3 réflexions sur « Réflexions après la confé­rence de Vincent Sizaire : sortir de l’im­pos­ture sécu­ri­taire »

  1. Le contenu de la conférence probablement, et en tout cas la présentation de l’ouvrage par l’éditeur appellent opportunément cette réflexion critique qui s’adresse moins à l’intervenant-auteur qu’au tenants d’une radicalité qui n’arrive pas à se déprendre de la croyance en une histoire linéaire et forcément progressiste. On ne peut pas faire aujourd’hui l’économie de questionner ces catégories qui paraissent intangibles — notamment le travail mais aussi la marchandise et évidemment l’argent — ou de s’interroger sur cette idée de faire reposer des revendications sur l’application réelle de droits estampillés « purs ». Il n’en reste pas moins que l’aspiration au bien vivre associée aux principes de justice sociale et d’égalité en droit restent universelle, d’actualité et à défendre. Comment ? de ce point de vue ton texte tout à la fois (« en même temps » comme dirait Macron 😉 nous éclaire et nous laisse sur notre faim.

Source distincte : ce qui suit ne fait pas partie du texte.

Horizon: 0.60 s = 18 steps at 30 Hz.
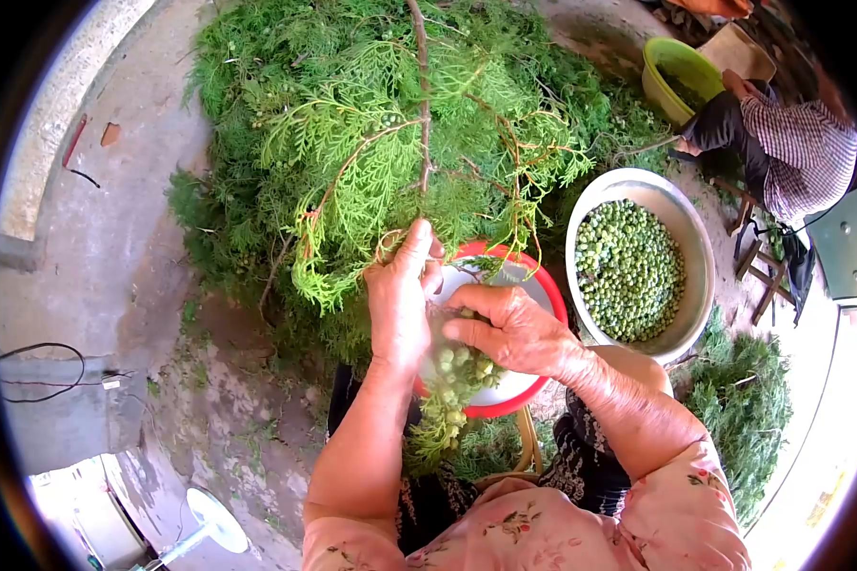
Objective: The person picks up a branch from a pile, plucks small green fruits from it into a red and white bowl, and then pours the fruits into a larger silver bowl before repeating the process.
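Observation:
My left hand is closed around the woody stem of a leafy conifer branch, which stands up and away from me. Beside it, my right hand is curled with thumb and forefinger against a cone-bearing sprig; the other fingers' grip is partly hidden. This sprig hangs with pale green cones over a red-rimmed white basin below my hands. To the right stands a wide metal basin that holds many small green cones.
A large heap of cut conifer branches lies ahead, with more greenery at right. Another person in a checked shirt sits at upper right near a yellow-green tub. A fan and a black cable are at left.

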### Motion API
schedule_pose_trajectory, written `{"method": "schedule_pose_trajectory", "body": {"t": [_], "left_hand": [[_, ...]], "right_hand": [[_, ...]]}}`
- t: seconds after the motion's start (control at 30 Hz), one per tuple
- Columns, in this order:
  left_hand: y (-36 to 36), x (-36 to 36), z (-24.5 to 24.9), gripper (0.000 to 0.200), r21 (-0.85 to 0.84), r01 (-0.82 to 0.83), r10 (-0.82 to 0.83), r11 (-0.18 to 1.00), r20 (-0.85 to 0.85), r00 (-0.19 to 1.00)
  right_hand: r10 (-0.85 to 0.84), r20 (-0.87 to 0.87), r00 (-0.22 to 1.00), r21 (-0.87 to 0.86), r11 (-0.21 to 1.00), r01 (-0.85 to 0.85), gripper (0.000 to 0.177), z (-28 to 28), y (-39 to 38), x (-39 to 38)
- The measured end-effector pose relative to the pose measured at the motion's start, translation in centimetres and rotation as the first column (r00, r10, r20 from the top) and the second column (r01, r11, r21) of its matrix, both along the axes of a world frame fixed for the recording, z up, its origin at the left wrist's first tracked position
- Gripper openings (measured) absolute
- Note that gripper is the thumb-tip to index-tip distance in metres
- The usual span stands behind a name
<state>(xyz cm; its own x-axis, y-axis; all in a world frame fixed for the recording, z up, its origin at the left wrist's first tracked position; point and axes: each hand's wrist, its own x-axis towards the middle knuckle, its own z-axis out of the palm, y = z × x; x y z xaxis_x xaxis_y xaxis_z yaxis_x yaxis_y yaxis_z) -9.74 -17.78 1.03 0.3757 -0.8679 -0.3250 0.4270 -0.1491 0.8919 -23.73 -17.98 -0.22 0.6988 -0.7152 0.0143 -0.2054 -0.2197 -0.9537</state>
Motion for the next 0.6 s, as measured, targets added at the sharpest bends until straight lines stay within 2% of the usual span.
{"method": "schedule_pose_trajectory", "body": {"t": [0.07,0.1,0.2,0.23,0.33,0.6], "left_hand": [[0.0,0.2,-0.4,0.026,-0.011,-0.012,0.012,1.000,0.017,1.000],[0.0,0.3,-0.4,0.024,-0.013,-0.023,0.023,1.000,0.001,1.000],[0.2,-0.2,-0.7,0.021,-0.005,-0.060,0.060,0.998,-0.027,0.998],[0.3,-0.3,-1.1,0.021,-0.010,-0.055,0.055,0.998,-0.030,0.998],[0.3,-0.9,-1.3,0.022,0.017,-0.052,0.053,0.998,-0.045,0.998],[0.6,-1.6,-1.0,0.024,0.023,-0.044,0.045,0.999,-0.038,0.998]], "right_hand": [[-0.022,-0.203,0.979,-0.094,0.996,0.003,0.020,0.7,0.5,0.1],[-0.070,-0.125,0.990,-0.165,0.985,0.049,0.016,0.5,0.8,0.2],[-0.097,-0.087,0.991,-0.216,0.974,0.076,0.017,1.4,1.4,-0.4],[-0.098,-0.123,0.988,-0.276,0.959,0.061,0.016,1.1,1.7,-0.5],[-0.159,-0.172,0.972,-0.315,0.944,0.099,0.015,0.7,2.4,-1.0],[-0.141,-0.198,0.970,-0.266,0.960,0.085,0.017,0.7,2.9,-2.1]]}}
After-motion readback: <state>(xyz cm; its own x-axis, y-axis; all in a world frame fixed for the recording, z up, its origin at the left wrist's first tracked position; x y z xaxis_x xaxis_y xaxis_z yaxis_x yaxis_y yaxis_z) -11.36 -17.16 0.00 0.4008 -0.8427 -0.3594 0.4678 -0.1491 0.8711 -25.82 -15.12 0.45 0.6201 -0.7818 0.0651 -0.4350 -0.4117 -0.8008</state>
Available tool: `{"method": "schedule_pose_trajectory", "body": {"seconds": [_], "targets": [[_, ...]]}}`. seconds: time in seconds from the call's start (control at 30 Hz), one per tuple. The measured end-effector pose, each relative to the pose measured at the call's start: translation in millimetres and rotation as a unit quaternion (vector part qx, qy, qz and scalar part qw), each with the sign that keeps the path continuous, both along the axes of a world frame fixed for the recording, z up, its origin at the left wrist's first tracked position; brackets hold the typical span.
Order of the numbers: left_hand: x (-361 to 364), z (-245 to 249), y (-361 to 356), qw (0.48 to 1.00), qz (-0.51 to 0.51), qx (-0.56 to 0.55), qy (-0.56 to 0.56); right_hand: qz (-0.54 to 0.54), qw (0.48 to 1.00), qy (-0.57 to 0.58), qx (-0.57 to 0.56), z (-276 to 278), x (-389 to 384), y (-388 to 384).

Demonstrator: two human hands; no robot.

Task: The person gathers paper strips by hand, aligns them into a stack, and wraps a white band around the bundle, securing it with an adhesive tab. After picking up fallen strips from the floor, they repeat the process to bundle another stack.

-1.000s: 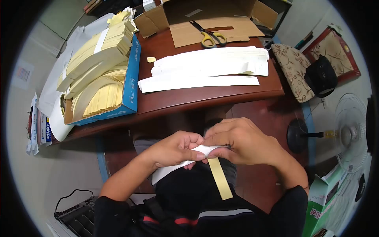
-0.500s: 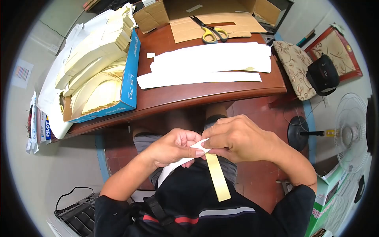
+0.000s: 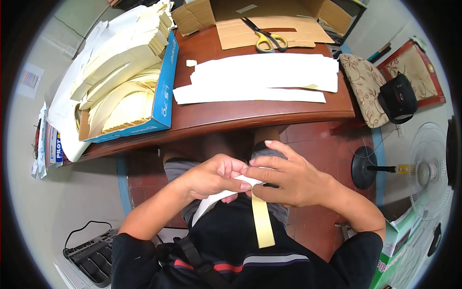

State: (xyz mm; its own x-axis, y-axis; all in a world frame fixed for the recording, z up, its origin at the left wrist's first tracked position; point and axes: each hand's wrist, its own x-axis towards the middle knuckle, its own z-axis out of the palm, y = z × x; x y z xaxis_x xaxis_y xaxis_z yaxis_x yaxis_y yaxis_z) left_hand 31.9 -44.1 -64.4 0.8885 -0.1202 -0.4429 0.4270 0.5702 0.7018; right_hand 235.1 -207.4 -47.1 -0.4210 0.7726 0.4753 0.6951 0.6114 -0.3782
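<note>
A long paper strip, white (image 3: pixel 207 207) on one side and pale yellow (image 3: pixel 263 224) on the other, is bent in front of my torso. My left hand (image 3: pixel 216 178) pinches it near the bend between thumb and fingers. The white length slants down to the left; the yellow length hangs below the fingers of my right hand (image 3: pixel 291 178). That hand is spread over the bend, its fingers apart and their tips close to my left fingertips. Whether its thumb presses the paper is hard to see.
White paper strips (image 3: pixel 264 70) lie on the wooden desk (image 3: pixel 231 118). Scissors with yellow-black handles (image 3: pixel 264 41) rest on an opened cardboard box (image 3: pixel 231 36). A blue box (image 3: pixel 163 91) holds many cream strips (image 3: pixel 127 103). Right are a patterned chair (image 3: pixel 358 86) and a fan (image 3: pixel 423 173).
My right hand has loosened from a pinch and spread its fingers, one raised upward. My left hand keeps its pinch. The view has shifted slightly.
</note>
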Motion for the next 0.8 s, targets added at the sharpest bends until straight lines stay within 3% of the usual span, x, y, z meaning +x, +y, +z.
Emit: {"method": "schedule_pose_trajectory", "body": {"seconds": [0.23,0.53,0.8], "targets": [[3.3,5.4,-0.7,1.0,0.002,0.018,-0.01,-0.029,0.997,0.066,-0.027,-7.5,-0.7,-1.5],[6.2,11.3,-2.3,0.999,0.013,0.013,0.034,-0.025,0.975,-0.047,0.218,-15.8,-7.8,-7.8],[8.6,13.3,-0.7,0.998,0.015,0.061,0.018,-0.001,0.989,-0.006,0.15,-10.7,-7.1,-1.9]]}}
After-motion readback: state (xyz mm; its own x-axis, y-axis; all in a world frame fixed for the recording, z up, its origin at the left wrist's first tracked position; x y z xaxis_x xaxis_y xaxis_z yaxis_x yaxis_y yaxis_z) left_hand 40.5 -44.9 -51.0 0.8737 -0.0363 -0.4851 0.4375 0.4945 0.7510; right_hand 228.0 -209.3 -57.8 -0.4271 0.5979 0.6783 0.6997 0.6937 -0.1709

  2. La question posée, si je ne me trompe, est celle de la possibilité de critères universels du bien qui ne soient pas la simple réfraction de la soumission à la force sociale dominant la lutte des classes, soit la bourgeoisie.

    J’ai posé la question à l’auteur qui n’ y a pas accordé d’importance lors de la soirée.

    Je pense que des phrases des Lumières, issues d’un contexte de luttes de classes rudes comme en la fin du 18ème siècle en France, qui furent assurément marquées par leur inspiration bourgeoise, peuvent être devenues à potentiel universaliste de nos jours. Des énoncés des sans-culottes de l’époque l’étant assurément, et nous avons à le développer plus souvent.

    Ainsi la question d’un droit autonome, avec ses us et coutumes propres , fut dénoncé par des militants des années 1970 comme étant simple acceptation de la domination bourgeoise. Or, l’exemple de l’Union des républiques soviétiques et socialistes (URSS) montre que la domination d’une caste bureaucratique, avérée dès les années 1930 au plus tard, niant toute autonomie au juridique a des conséquences terribles. Les procès de Moscou des années 1930 n’étant qu’un exemple, atroce, parmi d’autres de cette négatio de l’autonomie du droit.

    Je ne reproche nullement à Philippe de tenter de réhabiliter les crapules staliniennes, mieux vaut ici le préciser.

    Je veux affirmer que le Droit comme catégorie autonome est à préserver. Ce qui entraîne la recherche de catégories à vocation universelle pour ce droit. Qu’en dire de plus,  je ne sais pas et cette soirée ne m’a pas convaincu au-delà.

    Je sais que nous avons défendu ,ces dernières années, en vain, un certain droit, un certain droit du travail, face à Hollande et Macron, avec raison.

    La référence aux Lumières peut être source de grande confusion et de soumission à l’ordre bourgeois, mais elle n’est pas que cela, à distance historique de sa production d’idées.